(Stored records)
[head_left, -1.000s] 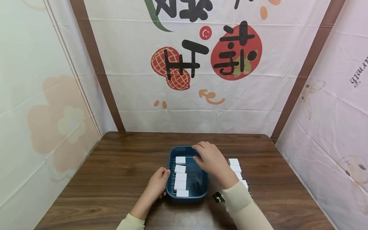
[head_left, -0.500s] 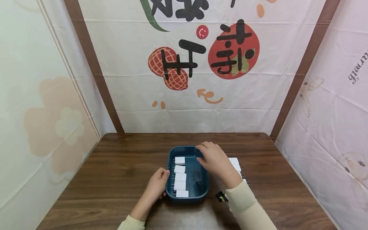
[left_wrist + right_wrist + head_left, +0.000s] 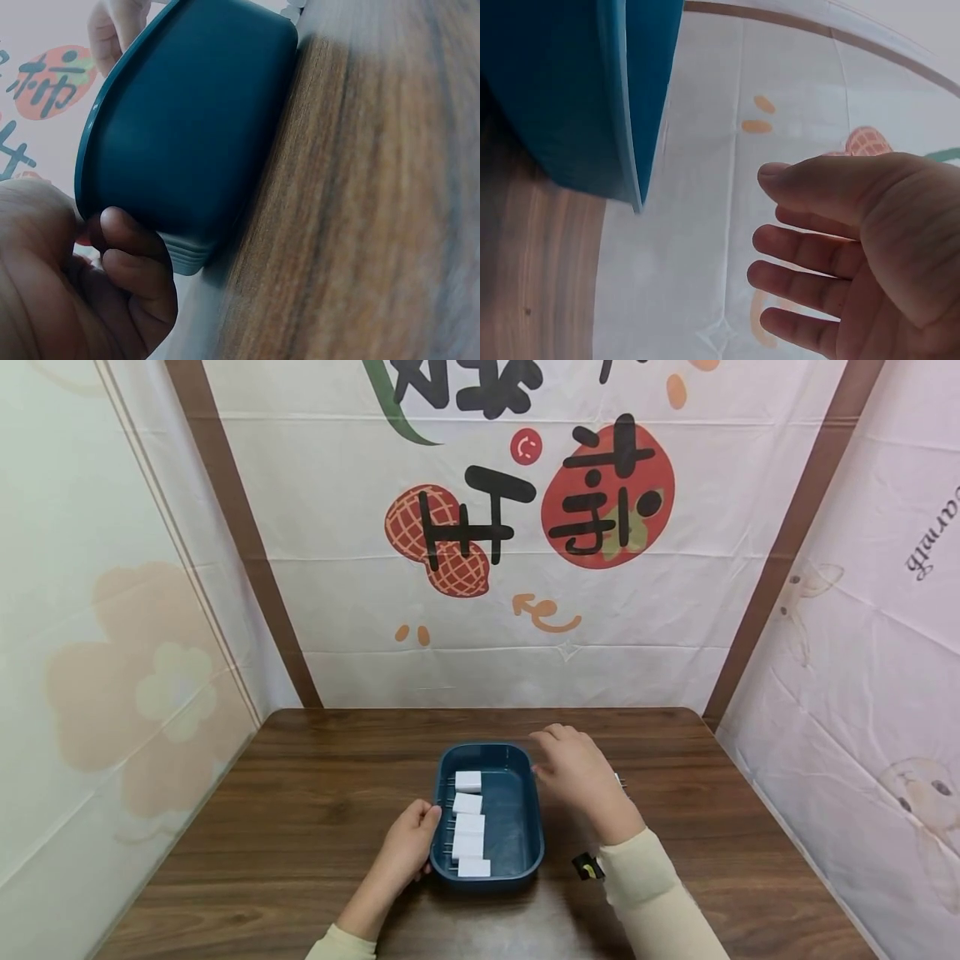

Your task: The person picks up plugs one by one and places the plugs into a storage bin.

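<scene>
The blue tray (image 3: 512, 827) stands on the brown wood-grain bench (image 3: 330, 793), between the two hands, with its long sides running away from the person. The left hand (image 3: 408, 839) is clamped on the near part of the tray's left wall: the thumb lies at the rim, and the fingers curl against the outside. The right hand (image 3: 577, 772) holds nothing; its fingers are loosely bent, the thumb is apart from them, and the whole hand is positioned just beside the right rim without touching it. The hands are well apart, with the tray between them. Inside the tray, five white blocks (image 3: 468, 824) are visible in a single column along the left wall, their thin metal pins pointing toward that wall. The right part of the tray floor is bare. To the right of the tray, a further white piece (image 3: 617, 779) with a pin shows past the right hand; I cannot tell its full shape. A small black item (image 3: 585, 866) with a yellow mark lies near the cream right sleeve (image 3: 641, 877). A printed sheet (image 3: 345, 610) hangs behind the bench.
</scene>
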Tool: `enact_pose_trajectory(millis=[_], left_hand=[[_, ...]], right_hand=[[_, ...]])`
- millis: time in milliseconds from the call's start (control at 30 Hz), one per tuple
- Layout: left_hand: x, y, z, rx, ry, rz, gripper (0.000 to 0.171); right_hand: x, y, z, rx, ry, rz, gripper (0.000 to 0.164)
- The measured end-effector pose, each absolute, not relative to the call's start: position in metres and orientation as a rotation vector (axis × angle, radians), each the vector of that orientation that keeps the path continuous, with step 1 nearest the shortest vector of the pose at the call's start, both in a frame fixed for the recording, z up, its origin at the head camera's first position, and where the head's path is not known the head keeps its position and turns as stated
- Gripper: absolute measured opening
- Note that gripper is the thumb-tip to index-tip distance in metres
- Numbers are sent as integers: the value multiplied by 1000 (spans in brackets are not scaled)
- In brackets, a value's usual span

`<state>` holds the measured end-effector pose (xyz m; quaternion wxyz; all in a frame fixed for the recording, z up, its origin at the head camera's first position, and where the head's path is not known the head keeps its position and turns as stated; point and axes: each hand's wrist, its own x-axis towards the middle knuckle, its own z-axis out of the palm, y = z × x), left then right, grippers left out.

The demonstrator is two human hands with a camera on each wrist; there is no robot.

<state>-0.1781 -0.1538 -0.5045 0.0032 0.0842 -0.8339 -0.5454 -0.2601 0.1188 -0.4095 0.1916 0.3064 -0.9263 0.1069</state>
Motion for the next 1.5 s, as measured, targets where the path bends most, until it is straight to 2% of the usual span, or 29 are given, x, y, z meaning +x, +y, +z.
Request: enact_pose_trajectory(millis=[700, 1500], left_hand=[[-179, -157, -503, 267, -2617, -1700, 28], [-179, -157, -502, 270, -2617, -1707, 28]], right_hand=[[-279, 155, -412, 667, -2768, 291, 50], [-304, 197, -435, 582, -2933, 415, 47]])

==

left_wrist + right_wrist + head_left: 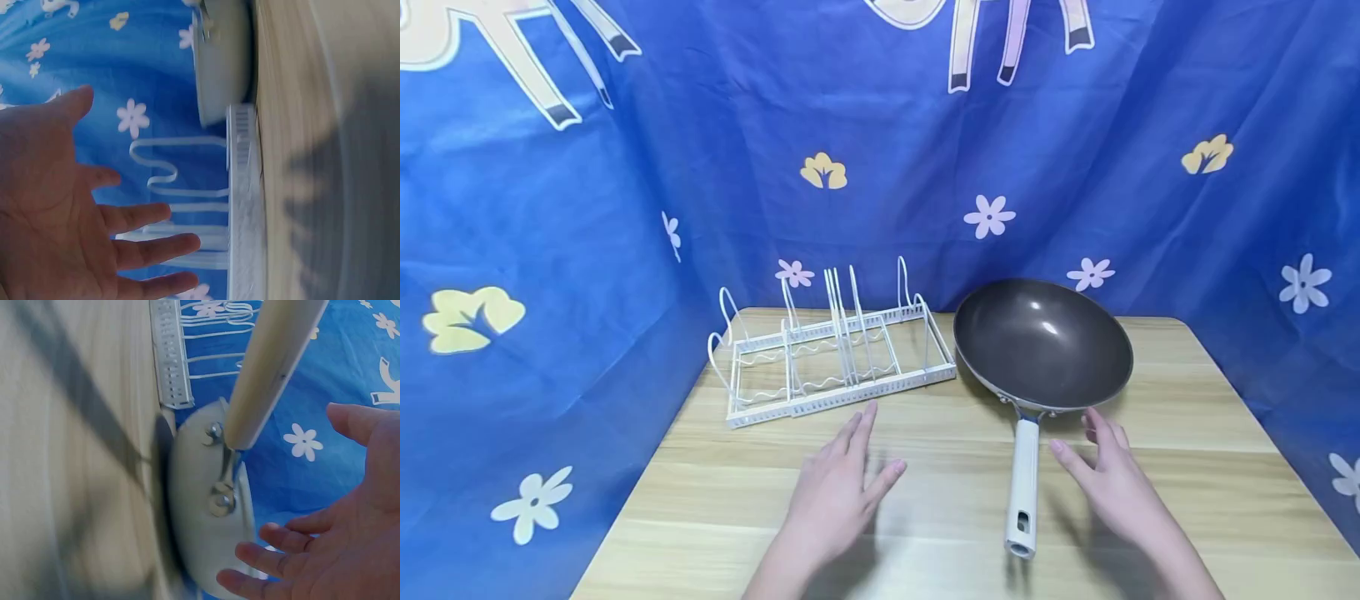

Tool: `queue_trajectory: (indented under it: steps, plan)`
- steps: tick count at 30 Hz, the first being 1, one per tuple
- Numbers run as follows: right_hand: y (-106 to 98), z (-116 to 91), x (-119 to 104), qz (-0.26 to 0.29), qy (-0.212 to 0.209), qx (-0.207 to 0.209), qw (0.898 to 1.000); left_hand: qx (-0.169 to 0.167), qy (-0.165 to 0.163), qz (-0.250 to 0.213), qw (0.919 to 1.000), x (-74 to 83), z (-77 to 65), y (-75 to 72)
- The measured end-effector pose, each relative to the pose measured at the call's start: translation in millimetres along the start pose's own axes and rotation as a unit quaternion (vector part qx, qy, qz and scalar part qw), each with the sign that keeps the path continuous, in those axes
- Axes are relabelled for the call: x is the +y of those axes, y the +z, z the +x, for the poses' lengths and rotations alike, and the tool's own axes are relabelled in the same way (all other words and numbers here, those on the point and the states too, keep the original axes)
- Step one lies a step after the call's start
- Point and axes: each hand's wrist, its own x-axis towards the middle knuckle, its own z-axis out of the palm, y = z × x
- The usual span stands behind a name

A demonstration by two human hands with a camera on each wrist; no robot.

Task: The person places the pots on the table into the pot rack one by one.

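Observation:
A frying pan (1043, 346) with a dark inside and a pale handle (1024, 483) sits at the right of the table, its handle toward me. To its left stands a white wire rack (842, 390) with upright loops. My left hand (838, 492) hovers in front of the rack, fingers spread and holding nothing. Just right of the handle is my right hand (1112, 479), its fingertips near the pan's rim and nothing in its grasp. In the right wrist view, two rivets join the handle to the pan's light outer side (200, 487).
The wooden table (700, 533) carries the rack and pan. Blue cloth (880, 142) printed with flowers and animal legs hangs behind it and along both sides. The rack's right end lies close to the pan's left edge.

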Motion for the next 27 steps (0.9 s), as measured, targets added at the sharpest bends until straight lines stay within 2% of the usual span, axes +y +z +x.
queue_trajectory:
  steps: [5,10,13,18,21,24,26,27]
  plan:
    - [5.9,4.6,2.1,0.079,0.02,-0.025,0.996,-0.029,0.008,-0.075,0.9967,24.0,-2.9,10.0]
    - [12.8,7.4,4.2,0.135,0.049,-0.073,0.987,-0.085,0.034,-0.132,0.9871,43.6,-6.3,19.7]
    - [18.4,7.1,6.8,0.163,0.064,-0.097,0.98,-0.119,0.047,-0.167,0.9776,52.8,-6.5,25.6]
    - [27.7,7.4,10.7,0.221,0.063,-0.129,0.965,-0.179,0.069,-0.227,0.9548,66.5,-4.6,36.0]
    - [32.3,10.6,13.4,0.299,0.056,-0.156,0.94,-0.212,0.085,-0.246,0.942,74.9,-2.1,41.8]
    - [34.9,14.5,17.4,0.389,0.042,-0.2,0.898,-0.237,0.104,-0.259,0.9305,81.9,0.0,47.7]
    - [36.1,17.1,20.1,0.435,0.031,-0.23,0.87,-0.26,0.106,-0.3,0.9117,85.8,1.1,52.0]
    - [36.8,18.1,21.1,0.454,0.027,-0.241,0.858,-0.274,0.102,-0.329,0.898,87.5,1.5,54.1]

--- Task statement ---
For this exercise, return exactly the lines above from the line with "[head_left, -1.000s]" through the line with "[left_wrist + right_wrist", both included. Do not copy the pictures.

--- Expected output ---
[head_left, -1.000s] 
[head_left, -0.500s] 
[left_wrist + right_wrist + head_left, +0.000s] 

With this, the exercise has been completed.